# BRIEF
The entries are to be returned exactly, with images left out.

# RECORD SET

○ ○ ○ ○

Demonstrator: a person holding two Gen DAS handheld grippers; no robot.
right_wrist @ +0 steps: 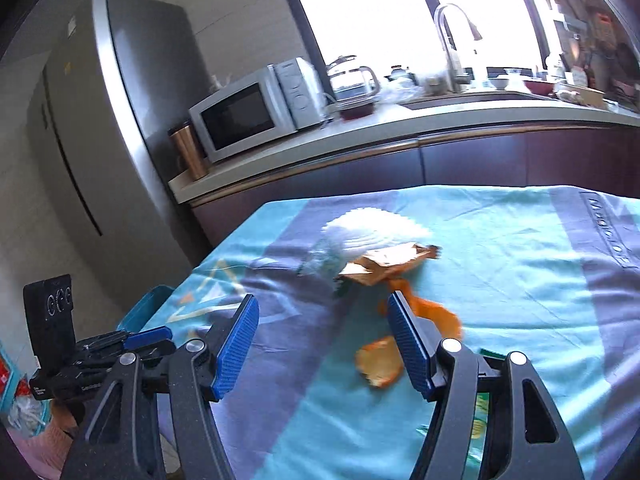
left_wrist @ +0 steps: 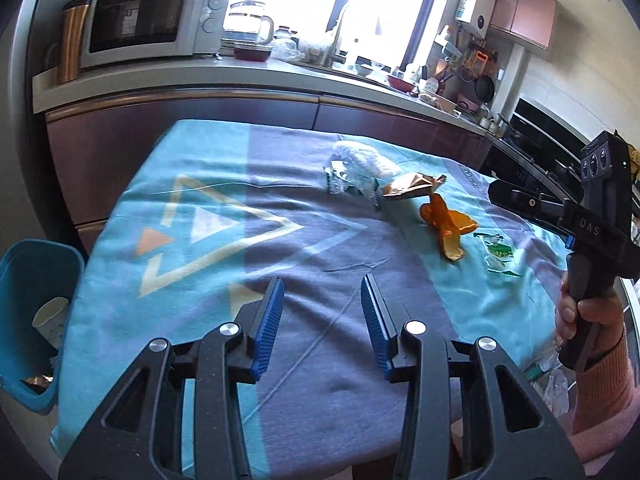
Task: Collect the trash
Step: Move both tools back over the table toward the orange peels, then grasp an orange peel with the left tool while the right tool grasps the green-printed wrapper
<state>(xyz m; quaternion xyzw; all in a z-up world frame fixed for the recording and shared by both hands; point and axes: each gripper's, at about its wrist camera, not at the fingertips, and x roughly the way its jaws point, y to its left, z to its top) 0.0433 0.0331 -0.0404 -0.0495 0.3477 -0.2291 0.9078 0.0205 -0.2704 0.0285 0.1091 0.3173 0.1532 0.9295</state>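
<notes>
- The left gripper (left_wrist: 322,312) hung over the near part of the table, its blue pads (left_wrist: 269,326) apart and nothing between them; the jaws stood partly spread over bare cloth (left_wrist: 200,184).
- The right gripper (right_wrist: 320,344) also stood with its jaws wide and empty, its pads (right_wrist: 236,350) well apart above the cloth.
- Ahead of the left gripper and a little to its right lay the trash: a white tissue (left_wrist: 366,160), a crumpled clear wrapper (left_wrist: 344,178) touching it, and a brown wrapper (left_wrist: 412,188) just beside both.
- Nearer, to the right of that pile, lay an orange peel (left_wrist: 446,228), and just right of it a green wrapper (left_wrist: 498,254).
- From the right wrist view, the peel (right_wrist: 378,364) lay just ahead of the right gripper, close by its right finger and partly hidden behind it; the brown wrapper (right_wrist: 384,266) and tissue (right_wrist: 372,230) lay farther on.
- A blue bin (left_wrist: 28,280) stood off the table's edge, to the left of the left gripper, with a paper cup (left_wrist: 50,316) and some brown scrap inside.
- At the right edge of the left wrist view, a hand (left_wrist: 584,316) in a pink sleeve gripped the right gripper's handle, well clear of the trash.
- Beyond the table ran a counter (left_wrist: 240,76) bearing a microwave (left_wrist: 148,20), a copper tumbler (left_wrist: 72,40) and a glass kettle (left_wrist: 250,20).
</notes>
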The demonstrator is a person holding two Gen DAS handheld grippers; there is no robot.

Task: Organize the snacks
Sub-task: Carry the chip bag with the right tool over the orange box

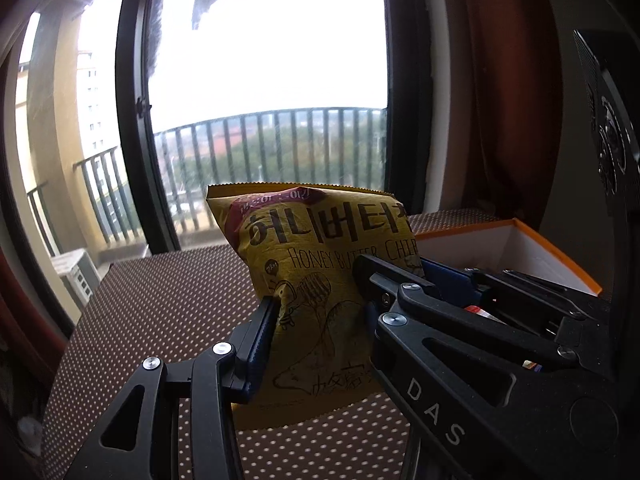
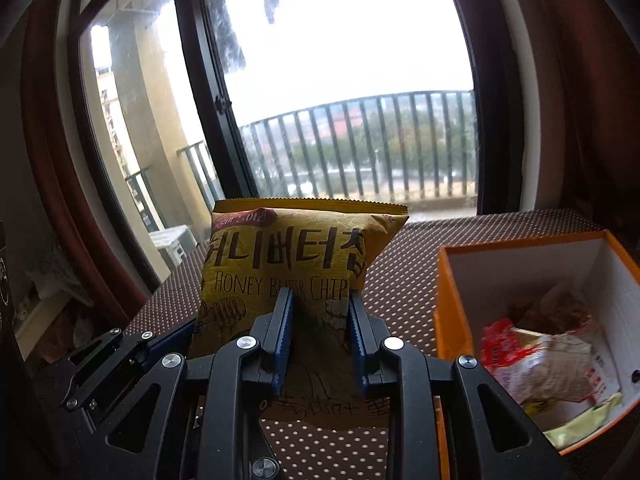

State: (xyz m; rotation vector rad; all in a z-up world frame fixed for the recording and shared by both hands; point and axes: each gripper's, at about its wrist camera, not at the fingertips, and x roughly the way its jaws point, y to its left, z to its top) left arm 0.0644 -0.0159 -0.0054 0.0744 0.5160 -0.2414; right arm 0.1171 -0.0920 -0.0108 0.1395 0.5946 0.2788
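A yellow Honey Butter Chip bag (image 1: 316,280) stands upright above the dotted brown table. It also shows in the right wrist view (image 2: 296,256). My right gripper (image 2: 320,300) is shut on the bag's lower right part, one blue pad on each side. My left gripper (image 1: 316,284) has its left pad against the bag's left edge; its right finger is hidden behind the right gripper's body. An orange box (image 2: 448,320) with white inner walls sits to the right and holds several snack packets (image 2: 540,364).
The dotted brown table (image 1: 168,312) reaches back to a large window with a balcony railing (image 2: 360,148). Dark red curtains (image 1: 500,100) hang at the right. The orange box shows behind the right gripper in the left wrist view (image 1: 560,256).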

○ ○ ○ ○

# EXERCISE ANSWER
Demonstrator: a person holding two Gen DAS handheld grippers; no robot.
right_wrist @ +0 steps: 
left_wrist @ +0 steps: 
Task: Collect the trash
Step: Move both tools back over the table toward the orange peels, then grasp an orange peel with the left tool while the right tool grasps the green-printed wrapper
<state>(xyz m; quaternion xyzw; all in a z-up world frame fixed for the recording and shared by both hands; point and axes: each gripper's, at about its wrist camera, not at the fingertips, and x roughly the way its jaws point, y to its left, z to its top) 0.0433 0.0331 -0.0404 -0.0495 0.3477 -0.2291 0.9078 0.0205 -0.2704 0.0285 0.1091 0.3173 0.1532 0.9295</state>
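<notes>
- The left gripper (left_wrist: 322,312) hung over the near part of the table, its blue pads (left_wrist: 269,326) apart and nothing between them; the jaws stood partly spread over bare cloth (left_wrist: 200,184).
- The right gripper (right_wrist: 320,344) also stood with its jaws wide and empty, its pads (right_wrist: 236,350) well apart above the cloth.
- Ahead of the left gripper and a little to its right lay the trash: a white tissue (left_wrist: 366,160), a crumpled clear wrapper (left_wrist: 344,178) touching it, and a brown wrapper (left_wrist: 412,188) just beside both.
- Nearer, to the right of that pile, lay an orange peel (left_wrist: 446,228), and just right of it a green wrapper (left_wrist: 498,254).
- From the right wrist view, the peel (right_wrist: 378,364) lay just ahead of the right gripper, close by its right finger and partly hidden behind it; the brown wrapper (right_wrist: 384,266) and tissue (right_wrist: 372,230) lay farther on.
- A blue bin (left_wrist: 28,280) stood off the table's edge, to the left of the left gripper, with a paper cup (left_wrist: 50,316) and some brown scrap inside.
- At the right edge of the left wrist view, a hand (left_wrist: 584,316) in a pink sleeve gripped the right gripper's handle, well clear of the trash.
- Beyond the table ran a counter (left_wrist: 240,76) bearing a microwave (left_wrist: 148,20), a copper tumbler (left_wrist: 72,40) and a glass kettle (left_wrist: 250,20).
</notes>
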The demonstrator is a person holding two Gen DAS handheld grippers; there is no robot.

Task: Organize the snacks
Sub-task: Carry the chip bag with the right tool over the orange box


State: (xyz m; rotation vector rad; all in a z-up world frame fixed for the recording and shared by both hands; point and axes: each gripper's, at about its wrist camera, not at the fingertips, and x roughly the way its jaws point, y to its left, z to its top) left arm 0.0644 -0.0159 -0.0054 0.0744 0.5160 -0.2414; right arm 0.1171 -0.0920 -0.0108 0.1395 0.5946 0.2788
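A yellow Honey Butter Chip bag (image 1: 316,280) stands upright above the dotted brown table. It also shows in the right wrist view (image 2: 296,256). My right gripper (image 2: 320,300) is shut on the bag's lower right part, one blue pad on each side. My left gripper (image 1: 316,284) has its left pad against the bag's left edge; its right finger is hidden behind the right gripper's body. An orange box (image 2: 448,320) with white inner walls sits to the right and holds several snack packets (image 2: 540,364).
The dotted brown table (image 1: 168,312) reaches back to a large window with a balcony railing (image 2: 360,148). Dark red curtains (image 1: 500,100) hang at the right. The orange box shows behind the right gripper in the left wrist view (image 1: 560,256).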

The response to this exercise is now complete.